Please print only the top portion of the entries below, ending with the line that contains "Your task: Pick", exactly as written.

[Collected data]
++++++++

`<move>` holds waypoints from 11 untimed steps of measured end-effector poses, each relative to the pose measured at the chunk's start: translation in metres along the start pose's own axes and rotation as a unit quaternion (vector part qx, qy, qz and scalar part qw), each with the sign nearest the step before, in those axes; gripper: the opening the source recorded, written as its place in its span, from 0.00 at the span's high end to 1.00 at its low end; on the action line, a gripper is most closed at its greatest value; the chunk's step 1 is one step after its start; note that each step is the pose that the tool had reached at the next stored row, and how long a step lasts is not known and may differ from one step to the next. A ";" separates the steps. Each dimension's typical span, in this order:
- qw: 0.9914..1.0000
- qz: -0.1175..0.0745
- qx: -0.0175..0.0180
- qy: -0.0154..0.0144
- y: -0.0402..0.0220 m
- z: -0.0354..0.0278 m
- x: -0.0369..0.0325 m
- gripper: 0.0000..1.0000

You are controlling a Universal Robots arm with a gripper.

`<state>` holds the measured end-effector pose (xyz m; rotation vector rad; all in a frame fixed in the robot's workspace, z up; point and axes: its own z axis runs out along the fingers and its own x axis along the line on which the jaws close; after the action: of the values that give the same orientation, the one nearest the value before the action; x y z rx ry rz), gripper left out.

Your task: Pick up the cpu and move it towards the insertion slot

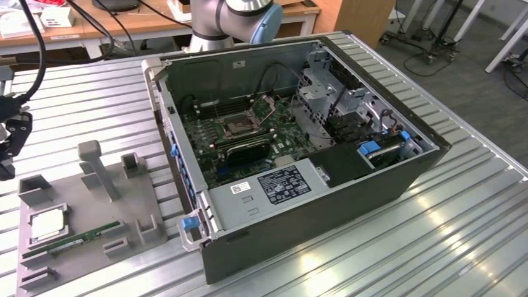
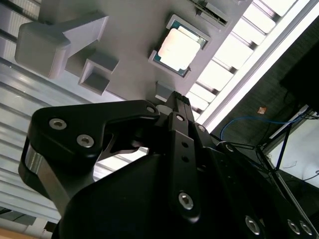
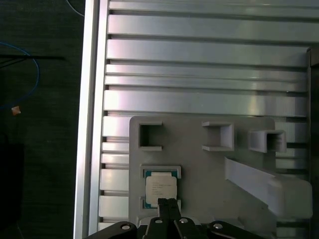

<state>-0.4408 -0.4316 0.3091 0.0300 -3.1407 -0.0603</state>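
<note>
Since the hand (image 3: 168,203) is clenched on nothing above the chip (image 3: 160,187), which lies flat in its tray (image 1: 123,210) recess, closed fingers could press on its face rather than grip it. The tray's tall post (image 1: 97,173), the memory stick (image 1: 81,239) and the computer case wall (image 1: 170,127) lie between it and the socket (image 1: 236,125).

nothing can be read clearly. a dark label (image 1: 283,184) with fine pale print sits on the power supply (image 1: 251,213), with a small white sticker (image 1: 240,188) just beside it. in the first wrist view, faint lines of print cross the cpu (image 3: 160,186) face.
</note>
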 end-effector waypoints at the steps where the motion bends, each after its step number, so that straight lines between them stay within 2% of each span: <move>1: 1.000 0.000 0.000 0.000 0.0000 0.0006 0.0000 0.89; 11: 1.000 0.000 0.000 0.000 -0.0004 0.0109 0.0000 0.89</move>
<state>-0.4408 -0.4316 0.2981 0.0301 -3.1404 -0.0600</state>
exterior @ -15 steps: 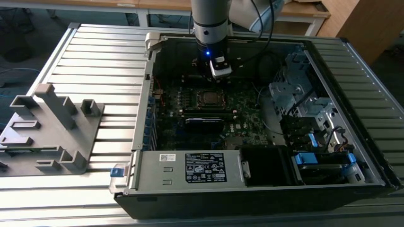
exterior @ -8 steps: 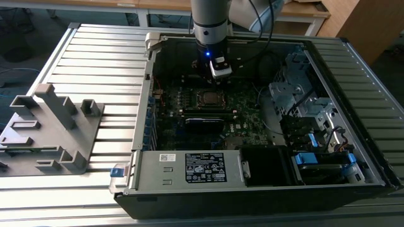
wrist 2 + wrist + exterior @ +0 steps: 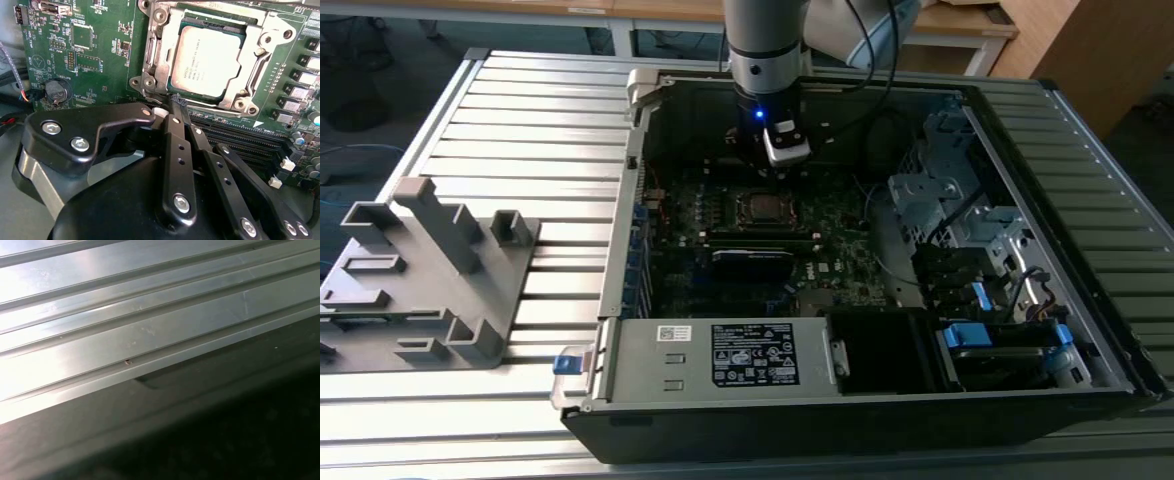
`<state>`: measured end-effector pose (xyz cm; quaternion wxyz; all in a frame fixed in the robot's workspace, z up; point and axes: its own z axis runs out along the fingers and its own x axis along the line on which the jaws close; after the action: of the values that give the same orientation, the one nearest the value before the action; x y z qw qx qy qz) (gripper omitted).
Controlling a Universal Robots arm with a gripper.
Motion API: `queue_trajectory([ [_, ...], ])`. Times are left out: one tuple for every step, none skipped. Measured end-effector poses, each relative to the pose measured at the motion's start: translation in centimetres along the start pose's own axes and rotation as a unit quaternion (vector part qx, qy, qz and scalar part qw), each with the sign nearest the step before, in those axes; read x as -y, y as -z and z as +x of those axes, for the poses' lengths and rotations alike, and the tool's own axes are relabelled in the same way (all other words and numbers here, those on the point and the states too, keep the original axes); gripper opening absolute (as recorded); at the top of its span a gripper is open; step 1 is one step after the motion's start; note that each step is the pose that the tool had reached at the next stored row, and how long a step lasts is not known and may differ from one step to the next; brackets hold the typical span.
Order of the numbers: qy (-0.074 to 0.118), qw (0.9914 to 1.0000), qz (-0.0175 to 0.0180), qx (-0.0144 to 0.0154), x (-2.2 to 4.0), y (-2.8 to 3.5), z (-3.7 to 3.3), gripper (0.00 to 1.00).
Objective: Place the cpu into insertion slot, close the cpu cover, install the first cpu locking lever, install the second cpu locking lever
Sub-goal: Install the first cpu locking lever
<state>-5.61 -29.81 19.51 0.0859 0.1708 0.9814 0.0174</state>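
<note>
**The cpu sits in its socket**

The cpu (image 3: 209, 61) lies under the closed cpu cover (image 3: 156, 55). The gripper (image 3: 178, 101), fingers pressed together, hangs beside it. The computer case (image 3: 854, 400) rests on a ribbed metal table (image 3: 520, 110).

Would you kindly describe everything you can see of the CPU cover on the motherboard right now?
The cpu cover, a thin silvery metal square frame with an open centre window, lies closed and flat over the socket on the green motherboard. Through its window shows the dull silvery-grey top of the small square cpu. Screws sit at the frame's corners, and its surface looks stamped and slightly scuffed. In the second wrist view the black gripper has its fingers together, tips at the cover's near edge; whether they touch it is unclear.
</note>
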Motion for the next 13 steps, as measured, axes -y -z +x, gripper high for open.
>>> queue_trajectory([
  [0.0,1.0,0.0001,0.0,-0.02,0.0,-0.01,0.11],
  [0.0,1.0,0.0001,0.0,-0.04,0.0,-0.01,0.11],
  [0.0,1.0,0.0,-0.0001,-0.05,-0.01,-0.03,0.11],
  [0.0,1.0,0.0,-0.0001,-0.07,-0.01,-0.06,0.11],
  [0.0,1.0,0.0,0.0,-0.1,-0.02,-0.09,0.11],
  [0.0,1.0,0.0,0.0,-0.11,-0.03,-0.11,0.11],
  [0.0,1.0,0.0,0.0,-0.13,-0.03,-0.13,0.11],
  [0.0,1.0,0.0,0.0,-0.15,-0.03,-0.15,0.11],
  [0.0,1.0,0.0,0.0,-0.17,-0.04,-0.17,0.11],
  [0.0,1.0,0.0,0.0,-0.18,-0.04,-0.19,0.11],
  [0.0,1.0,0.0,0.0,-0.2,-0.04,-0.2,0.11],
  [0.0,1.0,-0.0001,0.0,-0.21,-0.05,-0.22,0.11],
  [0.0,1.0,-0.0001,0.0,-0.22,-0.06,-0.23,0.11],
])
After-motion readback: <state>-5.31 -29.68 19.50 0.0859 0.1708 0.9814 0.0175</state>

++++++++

• Reply:
`<move>` holds waypoints from 11 untimed steps of measured end-effector poses, each relative to the pose measured at the chunk's start: translation in metres along the start pose's own axes and rotation as a unit quaternion (vector part qx, qy, qz and scalar part qw), each with the sign nearest the step before, in those axes; gripper: the opening the source recorded, written as its place in its span, from 0.00 at the span's high end to 1.00 at its low end; on the action line, a gripper is most closed at its greatest value; the chunk's step 1 is one step after its start; note that each step is the pose that the tool had reached at the next stored row, and how long a step lasts is not known and may differ from one step to the next. A ";" separates the steps. Each dimension's typical span, in this order:
- qw: 0.9914..1.0000
- qz: -0.1175..0.0745
- qx: -0.0175..0.0180
- qy: -0.0154..0.0144
- y: -0.0402..0.0220 m
- z: -0.0354..0.0278 m
- x: -0.0369..0.0325 m
- gripper: 0.0000..1.0000

You are controlling a Universal Robots arm with a gripper.

`<state>` holds the measured end-effector pose (xyz m; rotation vector rad; all in a frame fixed in the robot's workspace, z up; point and axes: its own z axis runs out along the fingers and its own x axis along the line on which the jaws close; after the action: of the values that give the same orientation, the one nearest the value before the action; x y z rx ry rz), gripper left out.

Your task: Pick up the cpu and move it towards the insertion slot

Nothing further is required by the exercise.